Task prompt: Please take the lines from the one holding "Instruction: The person" through the one holding "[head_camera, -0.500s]" in the data below and copy them exactly.

Collected data entries:
════════

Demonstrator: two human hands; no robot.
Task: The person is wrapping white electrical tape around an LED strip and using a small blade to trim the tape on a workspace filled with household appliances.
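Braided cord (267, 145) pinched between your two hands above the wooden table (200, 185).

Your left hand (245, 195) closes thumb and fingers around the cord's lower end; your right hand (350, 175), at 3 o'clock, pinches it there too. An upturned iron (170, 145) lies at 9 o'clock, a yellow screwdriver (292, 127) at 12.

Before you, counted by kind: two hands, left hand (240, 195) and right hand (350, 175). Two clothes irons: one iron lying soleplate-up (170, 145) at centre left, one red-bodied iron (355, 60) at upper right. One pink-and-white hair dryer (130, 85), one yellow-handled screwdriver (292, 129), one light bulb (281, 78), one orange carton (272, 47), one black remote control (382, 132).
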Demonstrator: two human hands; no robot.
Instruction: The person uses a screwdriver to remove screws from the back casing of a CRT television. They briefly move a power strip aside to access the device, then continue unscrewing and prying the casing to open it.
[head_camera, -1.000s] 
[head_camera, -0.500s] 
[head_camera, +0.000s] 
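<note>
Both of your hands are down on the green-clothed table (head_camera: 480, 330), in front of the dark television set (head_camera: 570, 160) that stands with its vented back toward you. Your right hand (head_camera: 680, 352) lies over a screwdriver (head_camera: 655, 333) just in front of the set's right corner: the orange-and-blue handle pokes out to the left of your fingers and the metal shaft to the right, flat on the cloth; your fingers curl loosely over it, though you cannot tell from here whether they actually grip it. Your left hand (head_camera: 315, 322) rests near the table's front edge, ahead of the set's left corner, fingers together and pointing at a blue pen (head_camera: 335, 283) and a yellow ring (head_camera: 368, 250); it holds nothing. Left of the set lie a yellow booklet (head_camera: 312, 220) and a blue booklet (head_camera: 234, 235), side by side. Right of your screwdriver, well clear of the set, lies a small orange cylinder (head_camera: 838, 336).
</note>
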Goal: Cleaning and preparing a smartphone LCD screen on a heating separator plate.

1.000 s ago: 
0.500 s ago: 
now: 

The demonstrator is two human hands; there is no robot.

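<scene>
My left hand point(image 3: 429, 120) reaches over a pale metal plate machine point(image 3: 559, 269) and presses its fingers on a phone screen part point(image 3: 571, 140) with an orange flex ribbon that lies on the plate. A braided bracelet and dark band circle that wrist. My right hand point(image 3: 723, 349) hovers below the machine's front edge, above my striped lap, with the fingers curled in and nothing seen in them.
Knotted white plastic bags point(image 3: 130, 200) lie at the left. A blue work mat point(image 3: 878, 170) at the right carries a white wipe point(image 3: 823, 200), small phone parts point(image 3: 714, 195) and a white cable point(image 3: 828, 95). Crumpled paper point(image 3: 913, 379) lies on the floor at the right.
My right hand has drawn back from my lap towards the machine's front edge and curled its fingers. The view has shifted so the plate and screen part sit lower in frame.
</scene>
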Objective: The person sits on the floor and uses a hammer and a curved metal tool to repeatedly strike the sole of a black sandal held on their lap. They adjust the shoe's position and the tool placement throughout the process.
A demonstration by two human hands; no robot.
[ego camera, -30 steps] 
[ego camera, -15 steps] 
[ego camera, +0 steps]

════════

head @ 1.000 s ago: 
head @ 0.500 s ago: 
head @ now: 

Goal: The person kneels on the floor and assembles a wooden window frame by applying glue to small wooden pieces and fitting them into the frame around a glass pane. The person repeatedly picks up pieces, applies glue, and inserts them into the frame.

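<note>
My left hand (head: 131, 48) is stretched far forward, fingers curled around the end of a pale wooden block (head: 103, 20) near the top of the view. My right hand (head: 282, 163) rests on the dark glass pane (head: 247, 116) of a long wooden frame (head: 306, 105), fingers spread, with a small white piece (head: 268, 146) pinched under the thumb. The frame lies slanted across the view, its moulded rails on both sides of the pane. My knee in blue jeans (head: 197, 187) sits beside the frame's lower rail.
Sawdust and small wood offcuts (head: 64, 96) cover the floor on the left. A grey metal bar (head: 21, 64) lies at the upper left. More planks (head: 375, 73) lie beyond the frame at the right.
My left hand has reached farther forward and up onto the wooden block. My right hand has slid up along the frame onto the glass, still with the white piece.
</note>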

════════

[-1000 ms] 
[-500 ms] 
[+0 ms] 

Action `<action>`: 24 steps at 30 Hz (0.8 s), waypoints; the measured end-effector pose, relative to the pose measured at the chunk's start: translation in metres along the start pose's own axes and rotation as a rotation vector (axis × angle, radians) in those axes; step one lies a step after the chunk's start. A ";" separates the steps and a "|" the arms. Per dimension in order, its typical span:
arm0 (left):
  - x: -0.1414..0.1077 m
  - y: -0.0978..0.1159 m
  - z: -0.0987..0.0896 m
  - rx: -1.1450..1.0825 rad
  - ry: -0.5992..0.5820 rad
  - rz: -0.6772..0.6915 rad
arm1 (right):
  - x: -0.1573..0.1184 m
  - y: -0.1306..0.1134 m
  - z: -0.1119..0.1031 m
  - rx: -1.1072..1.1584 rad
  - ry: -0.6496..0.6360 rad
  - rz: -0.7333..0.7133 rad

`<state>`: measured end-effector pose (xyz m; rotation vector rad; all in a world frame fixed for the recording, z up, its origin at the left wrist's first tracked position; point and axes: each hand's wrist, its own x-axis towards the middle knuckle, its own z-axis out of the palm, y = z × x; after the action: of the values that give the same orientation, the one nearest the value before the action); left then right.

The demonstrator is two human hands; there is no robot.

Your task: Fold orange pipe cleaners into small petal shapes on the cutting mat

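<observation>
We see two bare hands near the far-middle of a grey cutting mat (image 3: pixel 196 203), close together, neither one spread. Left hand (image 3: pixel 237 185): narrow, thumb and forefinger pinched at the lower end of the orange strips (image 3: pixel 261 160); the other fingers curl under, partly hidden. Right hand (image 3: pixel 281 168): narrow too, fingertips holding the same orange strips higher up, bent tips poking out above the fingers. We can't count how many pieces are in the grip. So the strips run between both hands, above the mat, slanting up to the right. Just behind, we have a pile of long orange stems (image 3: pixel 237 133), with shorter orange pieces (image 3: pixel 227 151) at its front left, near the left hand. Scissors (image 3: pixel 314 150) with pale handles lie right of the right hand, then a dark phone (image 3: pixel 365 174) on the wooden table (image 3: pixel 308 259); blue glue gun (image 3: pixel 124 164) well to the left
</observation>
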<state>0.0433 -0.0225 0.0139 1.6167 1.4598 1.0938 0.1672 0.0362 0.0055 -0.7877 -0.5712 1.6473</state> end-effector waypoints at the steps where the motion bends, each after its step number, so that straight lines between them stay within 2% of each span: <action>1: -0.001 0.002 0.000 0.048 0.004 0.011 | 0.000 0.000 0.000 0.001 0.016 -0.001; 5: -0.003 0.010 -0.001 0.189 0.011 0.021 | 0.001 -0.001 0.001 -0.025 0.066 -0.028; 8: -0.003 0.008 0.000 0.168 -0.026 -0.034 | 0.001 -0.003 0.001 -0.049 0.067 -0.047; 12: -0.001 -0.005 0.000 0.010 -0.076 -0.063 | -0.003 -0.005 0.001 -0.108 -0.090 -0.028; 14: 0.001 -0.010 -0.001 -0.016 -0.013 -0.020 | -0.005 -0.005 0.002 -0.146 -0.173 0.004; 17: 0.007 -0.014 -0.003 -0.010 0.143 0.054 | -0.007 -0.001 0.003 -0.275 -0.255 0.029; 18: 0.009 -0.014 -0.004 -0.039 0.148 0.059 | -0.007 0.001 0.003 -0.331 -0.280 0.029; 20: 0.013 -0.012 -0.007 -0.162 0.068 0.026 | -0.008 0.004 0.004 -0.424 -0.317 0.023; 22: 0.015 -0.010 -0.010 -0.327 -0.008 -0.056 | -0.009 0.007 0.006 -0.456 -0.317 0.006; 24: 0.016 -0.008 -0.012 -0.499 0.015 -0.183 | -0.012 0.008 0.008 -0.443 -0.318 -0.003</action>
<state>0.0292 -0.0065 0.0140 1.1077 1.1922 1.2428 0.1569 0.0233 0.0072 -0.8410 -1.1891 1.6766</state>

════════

Exercise solution:
Instruction: The person uses a screwdriver to remove screws from the back casing of a CRT television. They briefly move a power strip aside to access the device, then continue unscrewing and prying the casing to open it.
[head_camera, -1.000s] 
[head_camera, -0.500s] 

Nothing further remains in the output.